Myers: “Would that indicate to you that the murderer had taken Mrs. French by surprise?”
Sir Robarts zum Richter: “Mylord, I must object. My learned friend refers to the assailant as ‘the murderer’. We have not yet determined whether the assailant was a man or a woman. It could be quite conceivably have been ‘the murderess’.”
Richter: “Mr. Myers, it seems that Sir Wilfrid has joined us just in time to catch you on a point of grammar. Please rephrase your question.”
Myers: “Yes, Mylord.”
Okay, das ist nur ein Zitat aus einem Film, der zudem von einem deutschsprachigen Regisseur gedreht wurde. Aber es bestätigt doch, was mir mein Sprachgefühl auch schon länger signalisiert: Das scheinbar “generische” Englisch verzichtet nicht etwa auf die Unterscheidung ziwschen Mann und Frau, sondern lieber darauf, Frauen grammatisch überhaupt zur Kenntnis zu nehmen.
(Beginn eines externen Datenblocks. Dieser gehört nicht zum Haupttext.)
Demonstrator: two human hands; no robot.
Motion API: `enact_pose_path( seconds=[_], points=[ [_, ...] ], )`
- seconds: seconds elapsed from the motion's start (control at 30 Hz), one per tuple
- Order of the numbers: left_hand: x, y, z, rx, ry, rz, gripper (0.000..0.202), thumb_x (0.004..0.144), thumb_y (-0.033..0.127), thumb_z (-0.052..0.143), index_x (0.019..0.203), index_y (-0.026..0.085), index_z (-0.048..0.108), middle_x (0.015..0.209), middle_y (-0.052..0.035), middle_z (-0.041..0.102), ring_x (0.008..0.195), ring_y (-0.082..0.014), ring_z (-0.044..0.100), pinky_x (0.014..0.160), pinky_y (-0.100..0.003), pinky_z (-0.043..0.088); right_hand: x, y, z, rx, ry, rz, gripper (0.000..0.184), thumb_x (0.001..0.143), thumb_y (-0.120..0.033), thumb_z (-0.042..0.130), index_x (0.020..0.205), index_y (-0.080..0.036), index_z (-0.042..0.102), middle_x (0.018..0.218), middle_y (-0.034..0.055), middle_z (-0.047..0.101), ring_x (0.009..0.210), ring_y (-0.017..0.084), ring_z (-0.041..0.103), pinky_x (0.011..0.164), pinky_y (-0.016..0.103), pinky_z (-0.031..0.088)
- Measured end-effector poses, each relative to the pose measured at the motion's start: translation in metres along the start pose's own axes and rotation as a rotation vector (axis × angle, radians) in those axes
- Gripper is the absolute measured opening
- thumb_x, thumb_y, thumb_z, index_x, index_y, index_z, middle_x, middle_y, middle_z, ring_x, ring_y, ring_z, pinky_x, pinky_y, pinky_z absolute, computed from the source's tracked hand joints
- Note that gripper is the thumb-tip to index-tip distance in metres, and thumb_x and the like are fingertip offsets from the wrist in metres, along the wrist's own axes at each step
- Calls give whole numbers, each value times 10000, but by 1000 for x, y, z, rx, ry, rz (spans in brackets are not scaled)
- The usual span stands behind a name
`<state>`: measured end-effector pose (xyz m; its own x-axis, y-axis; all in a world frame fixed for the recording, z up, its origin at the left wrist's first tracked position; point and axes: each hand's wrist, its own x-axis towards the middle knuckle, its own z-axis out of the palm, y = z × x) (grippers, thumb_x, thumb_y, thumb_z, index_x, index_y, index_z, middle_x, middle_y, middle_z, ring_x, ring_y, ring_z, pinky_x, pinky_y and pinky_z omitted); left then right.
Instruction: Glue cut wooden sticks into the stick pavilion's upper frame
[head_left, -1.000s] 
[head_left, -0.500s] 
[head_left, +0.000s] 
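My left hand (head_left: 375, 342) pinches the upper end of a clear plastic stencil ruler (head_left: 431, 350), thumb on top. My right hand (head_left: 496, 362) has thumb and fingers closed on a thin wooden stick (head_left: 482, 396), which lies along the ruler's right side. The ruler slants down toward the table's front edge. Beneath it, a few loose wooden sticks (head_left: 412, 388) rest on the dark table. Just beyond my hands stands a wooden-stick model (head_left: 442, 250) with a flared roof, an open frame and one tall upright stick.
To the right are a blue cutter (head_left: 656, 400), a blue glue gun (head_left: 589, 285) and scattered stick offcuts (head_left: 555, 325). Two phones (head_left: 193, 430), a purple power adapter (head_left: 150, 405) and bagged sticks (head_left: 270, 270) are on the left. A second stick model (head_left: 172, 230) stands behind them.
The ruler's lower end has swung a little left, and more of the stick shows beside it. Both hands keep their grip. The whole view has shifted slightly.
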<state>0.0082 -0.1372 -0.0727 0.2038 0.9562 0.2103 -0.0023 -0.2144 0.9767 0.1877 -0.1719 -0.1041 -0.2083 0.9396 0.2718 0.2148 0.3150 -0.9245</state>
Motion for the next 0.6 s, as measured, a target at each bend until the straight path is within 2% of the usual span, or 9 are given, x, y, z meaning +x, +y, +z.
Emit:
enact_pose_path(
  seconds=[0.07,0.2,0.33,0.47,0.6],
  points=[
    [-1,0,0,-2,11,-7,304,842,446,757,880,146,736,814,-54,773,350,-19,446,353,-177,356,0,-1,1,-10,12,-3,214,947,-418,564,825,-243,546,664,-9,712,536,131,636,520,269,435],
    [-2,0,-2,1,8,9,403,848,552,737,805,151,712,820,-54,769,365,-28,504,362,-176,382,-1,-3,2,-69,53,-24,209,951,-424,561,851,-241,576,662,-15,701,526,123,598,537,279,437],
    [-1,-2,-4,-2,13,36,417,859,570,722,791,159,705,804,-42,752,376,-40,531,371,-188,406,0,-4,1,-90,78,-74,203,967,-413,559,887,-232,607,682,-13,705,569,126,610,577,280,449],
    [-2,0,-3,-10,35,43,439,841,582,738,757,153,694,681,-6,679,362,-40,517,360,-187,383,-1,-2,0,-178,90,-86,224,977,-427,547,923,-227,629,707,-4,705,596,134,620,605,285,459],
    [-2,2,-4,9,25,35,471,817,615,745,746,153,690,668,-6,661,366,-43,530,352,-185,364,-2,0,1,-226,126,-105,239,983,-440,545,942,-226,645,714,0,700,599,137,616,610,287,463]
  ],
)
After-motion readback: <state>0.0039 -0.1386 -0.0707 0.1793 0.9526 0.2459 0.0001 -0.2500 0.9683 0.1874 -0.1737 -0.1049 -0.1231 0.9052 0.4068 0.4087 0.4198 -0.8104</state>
Das mag jetzt sehr polemisch klingen, und ich habe außer meinem Sprachgefühl erst mal keinen Beleg, aber die Endung auf “-er”, das viele Personensubstantive beispielsweise hier haben (Farmer, Baker, Painter) scheinen der gleich klingenden deutschen männlichen Endung (Bauer, Bäcker, Maler) nicht nur zufällig zu gleichen. “Murderer” und “Murderess” zeigt, dass sich ein Unterschied im Genus auch im Englischen konstruieren ließe, wenn man nur will. Und dass es die weibliche Variante wäre, die dabei verändert würde. Mit anderen Worten: Die männliche Form ist hier der Normalfall.
Das wäre übrigens auch gegeben, wenn man dem Vorschlag von Luise Pusch folgt, die weibliche Flexion einfach abzuschaffen und den Wortstamm sowohl für die männliche als auch die weibiche Form zu verwenden: also statt der Freund und die Freundin künftig der Freund und die Freund zu sagen: “Auch Frauen haben ein Recht auf die Wortstämme! Wir müssen die Stämme besetzen, für uns reklamieren”, schreibt sie. Mal davon abgesehen, dass so eine Lösung vermutlich per Gesetz verordnet werden müsste (und zwar eines, das – anders als das Regelwerk von Washington – den tatsächlichen Sprachgebrauch reglementiert) und damit dem Motto unseres geschätzten Bloggerkollegen Anatol Stefanowitsch widerspräche: Alle Sprachgewalt geht vom Volke aus. Der größere Haken ist, dass der Stamm dann aber immer noch effektiv männlich ist, und allenfalls die weibliche Form abgesägt wird. Das Problem des generischen Plurals wäre damit zwar gelöst (“die Freunde” könnten dann sowohl männlich als auch weiblich oder vielmehr beides sein) – aber was tun, wenn die Person an sich unbekannt ist? Sir Wilfrid würde dann immer noch protestieren müssen, weil es ja dann entweder “der Mörder” oder “die Mörder” (Femininum, Singular) sein könnte…
Was mich bei all diesen Diskussionen immer wieder überrascht: Wer nach einer geschlechtergerechten Lösung für die deutsche Sprache sucht, braucht doch gar keine komplizierten Neuregelungen. “Meine sehr geehrten Damen und Herren”, fangen wir unsere Reden an, oder “Liebe Zuhörerinnen und Zuhörer”. Und wenn wir bei Mordfällen ausdrücken müssen, dass wir keine Ahnung haben, wer die tödlichen Schüsse/Stiche/Schläge etc. ausgeteilt hat, dann können wir, ganz einspruchslos, “der Mörder oder die Mörderin” sagen. Ist zu kompliziert, höre ich dann immer wieder. Die Sprache ist schuld, dass ich das nicht klarer ausdrücken kann. Und die Sprache ist es dann auch, die Frauen diskriminiert. Doch letztlich ist dies nichts weiter als eine faule – und zwar im wörtlichen Sinn gemeint, weil zu faul zum Gebrauch der verfügbaren Worte – Ausrede!